Spend it right, avoid a K-shaped recovery

Apart from providing jobs and incomes for the unskilled who are typically at the bottom of the pyramid, infrastructure spending also creates much-needed infrastructure for the country, and spurs demand for mass consumption. (Photo: AFP)
Apart from providing jobs and incomes for the unskilled who are typically at the bottom of the pyramid, infrastructure spending also creates much-needed infrastructure for the country, and spurs demand for mass consumption. (Photo: AFP)

Summary

  • Infrastructure spending, coupled with a welfare scheme, would go far to address rising inequality, and prevent the kind of a K-shaped recovery

What shape will the economic recovery take? Back in 2020, during the early days of the pandemic, it was a research paper by Carsten Brzeski & James Smith of ING, the multinational banking and financial services corporation headquartered in Amsterdam, that first spoke of varying shapes that recovery could take in economies across the world.

Building on a range of scenarios – from base case to most optimistic, the duo predicted a range of possibilities from the worst case W, where a sharp recovery proves short-lived and we have another dip before recovering, to the best case V, where the recovery is both sharp and sustained. Between the two extremes, they spoke of other kinds of recovery – U, where the recovery is less sharp but sustained, and L, where the economy is so badly affected that it settles at a lower level of equilibrium – the dreaded L.

Surprisingly, the paper did not mention the possibility of a K-shaped recovery, wherein different sections/sectors of the economy experience a completely disparate pace of recovery, with grave implications for equity.

U, V, W, L, K? There are 26 letters in the English alphabet; so, we have a long way to go before we run out of options! But for the moment, there seems to be broad agreement -- among everyone except government spokespersons -- that economic recovery in India is likely to be K-shaped, with the rich and upper-middle class doing very well, even as the vast majority i.e., the lower-middle class and those at the bottom of the economic pyramid, continue to suffer.

The latest to lend his voice to that view is the Raghuram Rajan, former governor of the Reserve Bank of India (RBI). In an interview with the Press Trust of India, Rajan has cautioned the government against the dangers of a K-shaped recovery and urged it to do more to alleviate the distress of those who have been worst-affected by the pandemic and the economy’s selective rebound.

Rajan is not the only one, nor even the first to point to the unequal pace of the recovery in India. His predecessor at the RBI, Duvvuri Subbarao, makes the same point in his piece in The Times of India on 24 January. Stating that the loss in income during the pandemic years (output at the end of this fiscal is likely to just equal what it was two years ago) has fallen almost entirely on the bottom half of the population, Subbarao calls on the government to focus not just on hastening economic growth, but also on ensuring the benefits of that growth translates in more income and jobs for the poor in its forthcoming budget.
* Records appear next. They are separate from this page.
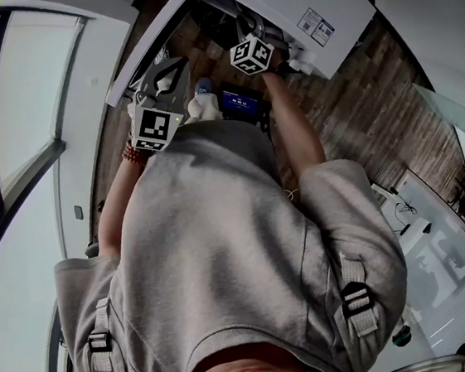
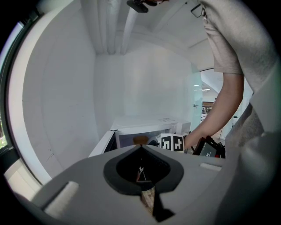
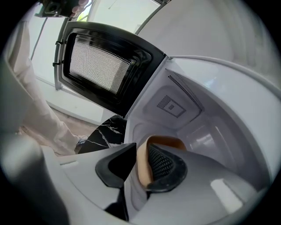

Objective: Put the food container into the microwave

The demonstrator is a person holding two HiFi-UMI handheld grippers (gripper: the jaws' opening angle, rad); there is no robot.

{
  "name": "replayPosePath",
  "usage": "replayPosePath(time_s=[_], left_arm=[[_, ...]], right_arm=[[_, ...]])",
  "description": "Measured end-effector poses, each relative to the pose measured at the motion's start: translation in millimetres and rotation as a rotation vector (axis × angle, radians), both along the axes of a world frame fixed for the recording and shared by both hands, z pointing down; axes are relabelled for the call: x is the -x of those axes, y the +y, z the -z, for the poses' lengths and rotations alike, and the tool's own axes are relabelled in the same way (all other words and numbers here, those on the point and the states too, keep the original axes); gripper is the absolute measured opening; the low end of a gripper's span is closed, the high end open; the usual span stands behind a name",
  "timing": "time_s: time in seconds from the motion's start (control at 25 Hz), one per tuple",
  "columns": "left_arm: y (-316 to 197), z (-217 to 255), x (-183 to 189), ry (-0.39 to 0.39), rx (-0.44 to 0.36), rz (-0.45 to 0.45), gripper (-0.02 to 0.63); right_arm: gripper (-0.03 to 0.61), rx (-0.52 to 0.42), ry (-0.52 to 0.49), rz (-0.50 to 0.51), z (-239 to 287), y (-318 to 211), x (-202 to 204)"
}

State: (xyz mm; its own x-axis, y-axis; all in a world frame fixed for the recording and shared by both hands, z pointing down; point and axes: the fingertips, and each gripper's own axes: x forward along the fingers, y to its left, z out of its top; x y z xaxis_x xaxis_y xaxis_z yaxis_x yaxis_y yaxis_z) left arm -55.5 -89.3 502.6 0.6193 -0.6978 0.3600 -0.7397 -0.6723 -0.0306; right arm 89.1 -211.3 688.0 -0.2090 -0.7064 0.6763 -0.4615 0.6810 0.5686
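White metal fills the top of the head view: the microwave [image 1: 303,2], its door [image 1: 147,57] swung wide to the left. The right gripper [image 1: 252,54] reaches into the microwave's mouth. The left gripper [image 1: 168,73] hangs just outside, in front of the open door. The food container is hidden here.

In the left gripper view, the left gripper [image 2: 141,151] has its jaws pressed together with nothing between them. The microwave [image 2: 145,123] stands well apart beyond them. A tan sliver of the food container [image 2: 139,140] shows in its opening, beside the right gripper's marker cube [image 2: 172,143].

In the right gripper view, the right gripper [image 3: 141,165] pinches the tan rim of the food container [image 3: 164,141], which is inside the microwave [image 3: 210,123]. The mesh-windowed door [image 3: 101,66] is off to the left. Whether the container rests on the floor inside, I cannot tell. I judge the placing step nearly done. The next move calls for settling the container down, spreading the jaws, and drawing back without dragging it.
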Motion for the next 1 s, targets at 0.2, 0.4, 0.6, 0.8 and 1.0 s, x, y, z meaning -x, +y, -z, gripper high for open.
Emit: replayPosePath(time_s=[0.2,0.4,0.6,0.8,1.0], left_arm=[[2,0,-1,-0.005,-0.003,-0.005,-0.002],[3,2,-9,-0.001,-0.009,-0.021,-0.002],[4,3,-12,0.000,-0.013,-0.029,-0.002],[7,3,-17,0.001,-0.019,-0.041,-0.002],[11,4,-29,0.002,-0.026,-0.069,-0.002]], right_arm=[[0.084,0.000,-0.012,0.008,3,4,3],[0.075,0.025,-0.052,0.055,7,13,9],[0.072,0.064,-0.115,0.103,16,22,17],[0.067,0.102,-0.202,0.149,28,33,28],[0.067,0.186,-0.325,0.247,48,52,44]])
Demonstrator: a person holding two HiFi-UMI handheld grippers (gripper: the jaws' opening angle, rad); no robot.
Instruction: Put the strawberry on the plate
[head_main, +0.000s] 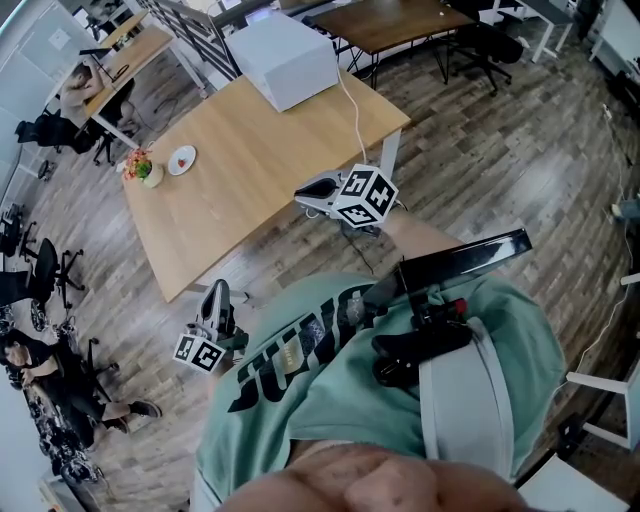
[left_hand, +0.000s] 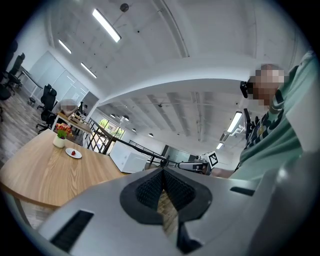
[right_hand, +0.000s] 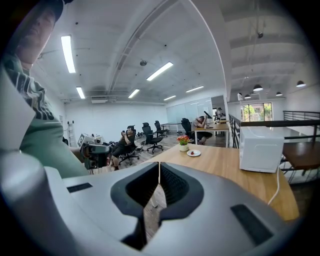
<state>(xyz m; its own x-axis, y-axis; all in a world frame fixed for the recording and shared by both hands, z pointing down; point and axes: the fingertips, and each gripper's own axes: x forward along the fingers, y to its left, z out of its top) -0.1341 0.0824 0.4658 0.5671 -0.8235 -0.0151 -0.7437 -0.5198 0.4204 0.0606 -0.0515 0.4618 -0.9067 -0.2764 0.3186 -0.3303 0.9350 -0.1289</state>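
Both tools empty. Left gripper (head_main: 214, 292) at lower left, jaws together with nothing between them. Right gripper (head_main: 303, 192) mid-frame at the table (head_main: 260, 150) edge, jaws also closed on nothing. Strawberry (head_main: 181, 162) sits on the white plate (head_main: 188, 153), upper left, just beside the flower pot (head_main: 148, 172) and well apart from both grippers.

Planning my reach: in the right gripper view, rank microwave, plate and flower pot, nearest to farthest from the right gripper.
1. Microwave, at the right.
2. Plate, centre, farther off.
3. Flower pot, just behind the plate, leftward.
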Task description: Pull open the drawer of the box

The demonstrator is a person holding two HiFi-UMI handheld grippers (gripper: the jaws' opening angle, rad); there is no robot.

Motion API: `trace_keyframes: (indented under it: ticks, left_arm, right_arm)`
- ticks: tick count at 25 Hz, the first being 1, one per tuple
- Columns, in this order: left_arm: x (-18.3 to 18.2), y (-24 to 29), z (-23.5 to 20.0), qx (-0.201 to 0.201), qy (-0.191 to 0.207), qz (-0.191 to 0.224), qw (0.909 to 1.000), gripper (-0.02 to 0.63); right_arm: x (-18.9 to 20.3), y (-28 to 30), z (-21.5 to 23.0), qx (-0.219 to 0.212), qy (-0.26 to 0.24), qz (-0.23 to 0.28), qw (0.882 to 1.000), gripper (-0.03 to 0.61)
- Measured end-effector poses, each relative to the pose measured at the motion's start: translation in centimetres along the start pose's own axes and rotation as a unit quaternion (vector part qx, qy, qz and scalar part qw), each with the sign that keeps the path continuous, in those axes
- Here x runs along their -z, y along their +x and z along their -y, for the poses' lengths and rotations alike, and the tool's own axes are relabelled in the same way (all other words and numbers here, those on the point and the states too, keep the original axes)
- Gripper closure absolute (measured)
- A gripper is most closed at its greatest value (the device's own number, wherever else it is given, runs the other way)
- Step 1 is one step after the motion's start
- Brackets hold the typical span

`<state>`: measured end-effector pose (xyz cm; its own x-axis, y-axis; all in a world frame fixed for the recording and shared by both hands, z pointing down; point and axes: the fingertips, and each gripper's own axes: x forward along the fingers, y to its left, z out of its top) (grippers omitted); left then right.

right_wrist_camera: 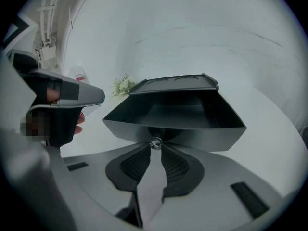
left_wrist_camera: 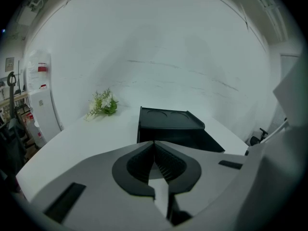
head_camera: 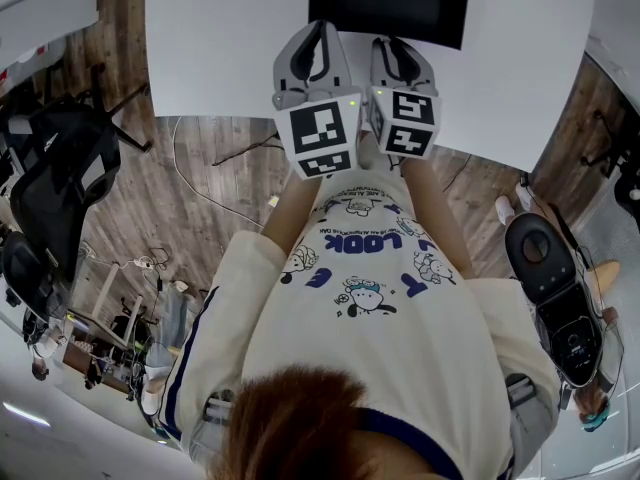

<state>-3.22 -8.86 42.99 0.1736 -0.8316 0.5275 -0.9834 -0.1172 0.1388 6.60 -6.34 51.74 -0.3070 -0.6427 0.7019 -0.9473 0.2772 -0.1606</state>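
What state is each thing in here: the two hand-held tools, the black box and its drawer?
Grey left tool: shut, empty.
Grey right tool: shut on the small silver knob.
Black drawer: pulled open, nothing visible inside.
Black rectangular box: upright on the white table.

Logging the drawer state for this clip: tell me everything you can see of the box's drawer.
The drawer is a dark, matte tray, plastic by its look, with nothing visible inside. It stands pulled out of the black box on the white table, level, with its front toward the right gripper view. A small shiny knob sits at mid-front, pinched between the jaw tips of the right gripper. Nothing else touches it.
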Motion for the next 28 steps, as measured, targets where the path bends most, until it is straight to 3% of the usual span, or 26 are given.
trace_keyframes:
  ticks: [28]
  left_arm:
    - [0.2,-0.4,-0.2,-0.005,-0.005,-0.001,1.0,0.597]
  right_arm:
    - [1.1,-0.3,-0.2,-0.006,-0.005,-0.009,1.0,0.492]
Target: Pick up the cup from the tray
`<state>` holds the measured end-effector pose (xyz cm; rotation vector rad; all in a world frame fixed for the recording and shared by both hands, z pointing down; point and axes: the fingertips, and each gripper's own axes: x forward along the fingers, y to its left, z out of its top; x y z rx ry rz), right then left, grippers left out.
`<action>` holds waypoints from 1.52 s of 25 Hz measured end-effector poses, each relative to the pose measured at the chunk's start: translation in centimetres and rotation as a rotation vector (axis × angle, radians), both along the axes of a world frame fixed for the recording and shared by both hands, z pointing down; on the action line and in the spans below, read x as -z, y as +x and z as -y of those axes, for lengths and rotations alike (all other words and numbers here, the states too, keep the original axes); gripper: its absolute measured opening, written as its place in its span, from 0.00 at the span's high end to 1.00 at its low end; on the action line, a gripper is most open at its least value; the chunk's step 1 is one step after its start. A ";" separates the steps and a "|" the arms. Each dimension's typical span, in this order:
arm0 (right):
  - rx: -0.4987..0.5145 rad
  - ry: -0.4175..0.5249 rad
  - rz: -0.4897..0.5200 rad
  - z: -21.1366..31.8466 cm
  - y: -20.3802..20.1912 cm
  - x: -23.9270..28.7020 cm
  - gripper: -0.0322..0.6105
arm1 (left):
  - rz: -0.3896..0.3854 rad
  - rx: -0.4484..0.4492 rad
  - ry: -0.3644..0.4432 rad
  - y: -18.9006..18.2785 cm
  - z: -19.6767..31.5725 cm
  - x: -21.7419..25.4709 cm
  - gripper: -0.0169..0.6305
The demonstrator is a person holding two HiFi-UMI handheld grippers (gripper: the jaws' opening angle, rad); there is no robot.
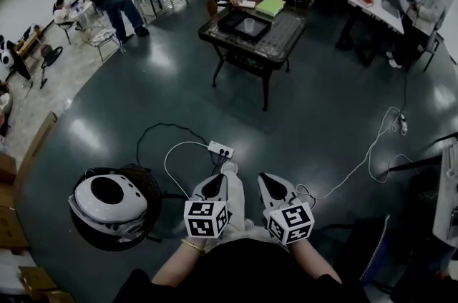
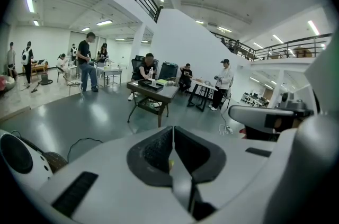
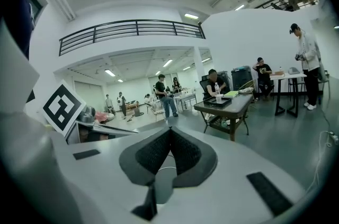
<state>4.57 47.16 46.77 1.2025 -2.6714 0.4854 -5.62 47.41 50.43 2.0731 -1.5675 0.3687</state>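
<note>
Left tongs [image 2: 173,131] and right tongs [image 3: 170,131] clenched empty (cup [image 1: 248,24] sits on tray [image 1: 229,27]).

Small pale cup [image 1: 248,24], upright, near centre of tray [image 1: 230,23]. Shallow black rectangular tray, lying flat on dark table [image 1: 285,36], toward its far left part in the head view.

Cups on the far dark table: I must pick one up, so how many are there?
1. A small pale cup stands in the black rectangular tray on the dark square table; others may be too small to see.
</note>
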 end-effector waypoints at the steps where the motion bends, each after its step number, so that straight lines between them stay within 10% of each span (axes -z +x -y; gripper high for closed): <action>1: -0.003 -0.004 -0.001 0.1 0.0 -0.2 0.93 | 0.001 -0.009 -0.005 0.3 0.2 -0.2 0.94; 38: -0.100 -0.024 -0.061 37.2 -7.9 -0.1 0.93 | 0.055 -0.229 -0.054 -4.7 37.5 -0.4 0.94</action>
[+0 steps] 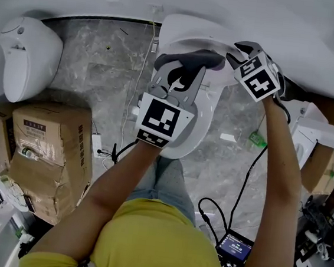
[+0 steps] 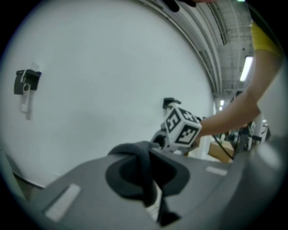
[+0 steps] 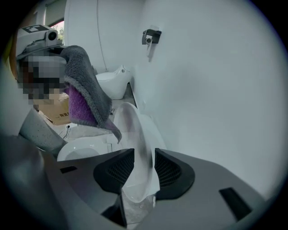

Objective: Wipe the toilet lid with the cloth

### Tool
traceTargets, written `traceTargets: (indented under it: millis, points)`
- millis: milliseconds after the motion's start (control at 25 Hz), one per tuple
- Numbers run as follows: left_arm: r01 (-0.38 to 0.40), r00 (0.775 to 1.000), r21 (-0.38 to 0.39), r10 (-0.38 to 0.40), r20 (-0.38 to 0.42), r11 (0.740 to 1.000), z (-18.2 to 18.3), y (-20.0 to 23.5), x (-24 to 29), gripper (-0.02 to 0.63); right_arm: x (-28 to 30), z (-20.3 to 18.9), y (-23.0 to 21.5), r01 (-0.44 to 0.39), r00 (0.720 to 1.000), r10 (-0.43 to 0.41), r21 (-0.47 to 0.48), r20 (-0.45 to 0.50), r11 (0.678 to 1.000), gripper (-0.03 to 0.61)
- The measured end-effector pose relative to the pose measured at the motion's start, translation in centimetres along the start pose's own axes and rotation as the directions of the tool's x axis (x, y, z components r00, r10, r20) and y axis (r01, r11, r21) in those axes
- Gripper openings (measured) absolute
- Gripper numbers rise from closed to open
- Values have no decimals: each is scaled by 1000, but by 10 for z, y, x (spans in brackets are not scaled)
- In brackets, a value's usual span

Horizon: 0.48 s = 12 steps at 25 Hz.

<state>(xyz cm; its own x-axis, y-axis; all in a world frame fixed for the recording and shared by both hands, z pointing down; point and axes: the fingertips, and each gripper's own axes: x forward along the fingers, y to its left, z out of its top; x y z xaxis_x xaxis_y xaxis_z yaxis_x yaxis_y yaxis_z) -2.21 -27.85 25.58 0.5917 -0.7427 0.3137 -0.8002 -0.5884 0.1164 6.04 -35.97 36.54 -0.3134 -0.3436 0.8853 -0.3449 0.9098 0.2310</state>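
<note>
In the head view the white toilet (image 1: 188, 135) stands against the wall with its lid (image 1: 192, 33) raised. My left gripper (image 1: 183, 66) hangs over the bowl, shut on a grey cloth (image 1: 186, 59). The cloth (image 2: 135, 157) drapes over the left gripper's (image 2: 146, 175) jaws. Its purple underside shows in the right gripper view, where the cloth (image 3: 87, 92) hangs beside the lid. My right gripper (image 3: 144, 168) points steeply down with its jaws wide apart, and the lid's (image 3: 135, 130) thin edge runs between them. I see no pad pressing on it. In the head view, the right gripper (image 1: 241, 50) is at the lid's right side.
A second white toilet (image 1: 27, 56) stands at the far left, with stacked cardboard boxes (image 1: 47, 147) in front of it. Cables and a small screen device (image 1: 235, 247) lie on the grey marble floor at right. A dark fixture (image 3: 150, 37) is mounted on the white wall.
</note>
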Motion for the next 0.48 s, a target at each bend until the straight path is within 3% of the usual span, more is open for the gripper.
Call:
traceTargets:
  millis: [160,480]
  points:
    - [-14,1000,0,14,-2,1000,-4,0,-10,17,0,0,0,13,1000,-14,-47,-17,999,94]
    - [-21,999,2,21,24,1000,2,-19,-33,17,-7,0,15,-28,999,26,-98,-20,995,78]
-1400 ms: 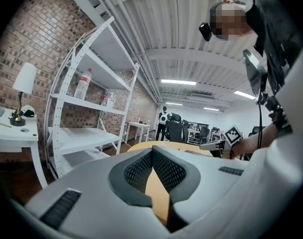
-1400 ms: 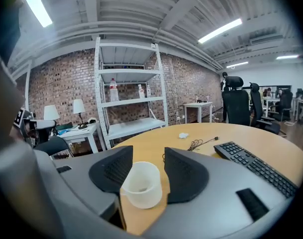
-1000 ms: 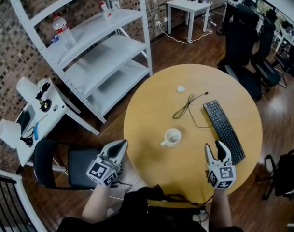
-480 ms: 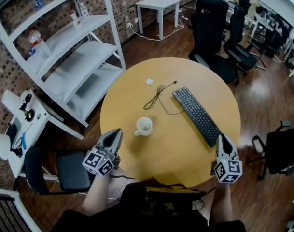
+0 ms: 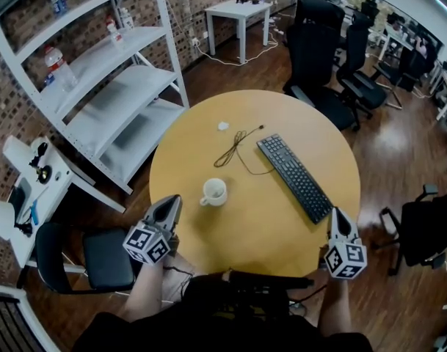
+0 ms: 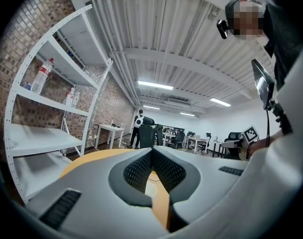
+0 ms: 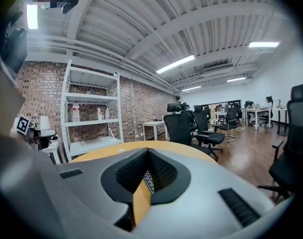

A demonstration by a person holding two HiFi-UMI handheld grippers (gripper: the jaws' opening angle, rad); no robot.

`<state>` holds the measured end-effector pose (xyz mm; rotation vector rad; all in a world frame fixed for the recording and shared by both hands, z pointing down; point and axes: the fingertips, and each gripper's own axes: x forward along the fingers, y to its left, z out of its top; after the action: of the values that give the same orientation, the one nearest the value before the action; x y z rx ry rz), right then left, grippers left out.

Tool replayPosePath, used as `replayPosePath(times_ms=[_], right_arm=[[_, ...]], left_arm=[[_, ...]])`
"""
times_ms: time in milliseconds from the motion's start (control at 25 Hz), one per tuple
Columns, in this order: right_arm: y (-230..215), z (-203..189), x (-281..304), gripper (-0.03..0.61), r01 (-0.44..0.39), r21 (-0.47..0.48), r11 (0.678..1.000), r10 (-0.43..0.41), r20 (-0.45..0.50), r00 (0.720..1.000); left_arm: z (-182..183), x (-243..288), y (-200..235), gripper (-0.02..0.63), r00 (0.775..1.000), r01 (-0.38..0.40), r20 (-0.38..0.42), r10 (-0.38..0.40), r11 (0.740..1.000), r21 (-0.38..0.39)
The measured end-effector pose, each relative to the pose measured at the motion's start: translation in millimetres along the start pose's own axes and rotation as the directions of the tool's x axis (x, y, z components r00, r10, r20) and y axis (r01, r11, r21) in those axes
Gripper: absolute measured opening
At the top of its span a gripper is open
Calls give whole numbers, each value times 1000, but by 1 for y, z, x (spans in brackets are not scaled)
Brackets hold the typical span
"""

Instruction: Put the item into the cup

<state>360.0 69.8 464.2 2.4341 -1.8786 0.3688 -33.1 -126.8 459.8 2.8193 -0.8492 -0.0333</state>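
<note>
A white cup (image 5: 213,191) with a handle stands left of centre on the round wooden table (image 5: 282,226). A small white crumpled item (image 5: 223,125) lies near the table's far edge, beside a thin black cable (image 5: 238,147). My left gripper (image 5: 172,202) hovers at the near left edge of the table, jaws together and holding nothing; in the left gripper view (image 6: 152,152) its tips meet. My right gripper (image 5: 335,213) sits at the near right edge, just past the near end of the keyboard (image 5: 295,177), and is shut and empty (image 7: 147,152).
White metal shelving (image 5: 98,79) with bottles stands to the left of the table. Black office chairs (image 5: 318,42) and a small white table (image 5: 238,9) are beyond it. A dark chair (image 5: 98,259) sits by my left side.
The right gripper's jaws have gone from apart to closed, and it has drawn back from the keyboard's near end to the table edge. My view has shifted, so the table sits further left.
</note>
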Motion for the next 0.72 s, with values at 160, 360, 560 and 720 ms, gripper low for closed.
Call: replayPosePath(times_ms=[160,360,560,720], right_arm=[[3,6,6,9,-11,-10,1000,11,11,1000],[6,6,13,9,-13,-4,1000,13,10,1000],[8,5,17,9,-16,-9,1000,16,2,1000],[6,7,19,8,-9,-13,1000,9,12,1000]], left_arm=[[3,5,2,-6,1000,1,-3,-1,1000,12],[1,8,7,-6,1000,4,-14,-4,1000,26],[-2,13,12,-6,1000,3,-15,-3,1000,19],[-2,17,15,-6,1000,5,-10,-5,1000,19]])
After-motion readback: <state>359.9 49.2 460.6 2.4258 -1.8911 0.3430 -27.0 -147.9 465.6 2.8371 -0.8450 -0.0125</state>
Both former RBI governors point to the folly of relying on a pick-up in consumption to power growth at a time when, as Rajan said, there has been a "scarring of the middle-class, the small and medium sector". In such a scenario, government spending, and of the right kind, is the only engine of growth. So, even as finance minister Nirmala Sitharaman keeps one eye on that all-important fiscal deficit number, she must ensure government spending is properly targeted to achieve maximum bang for the buck.

There is only one kind of spending that ticks all the boxes on that: infrastructure spending. Apart from providing jobs and incomes for the unskilled who are typically at the bottom of the pyramid, it also creates much-needed infrastructure for the country, and spurs demand for mass consumption items as well as items like steel and cement. Infrastructure spending, coupled with a welfare scheme, would go far to address rising inequality, and prevent the kind of a K-shaped recovery as seen in the most recent survey of Mumbai-based People Research on India’s Consumer Economy. Mint has reported that the government may roll out a social security scheme on the lines of PM-Kisan, which directly transfers money to bank accounts of farmers. If announced, a social security scheme for a broader range of beneficiaries will be a welcome intervention for supporting low-income households that have borne the brunt of the economic shocks of the pandemic and the lockdowns.

That calls for a careful balancing act. The FM must stick to her previously announced path of fiscal consolidation (4.5% fiscal deficit by 2025-26) but settle for a gentle glide path that allows for a return to fiscal rectitude but in a calibrated fashion. It could be a potential win-win that could alter the present K-shaped recovery to a V-shaped one. V for victory for all Indians, not just a few.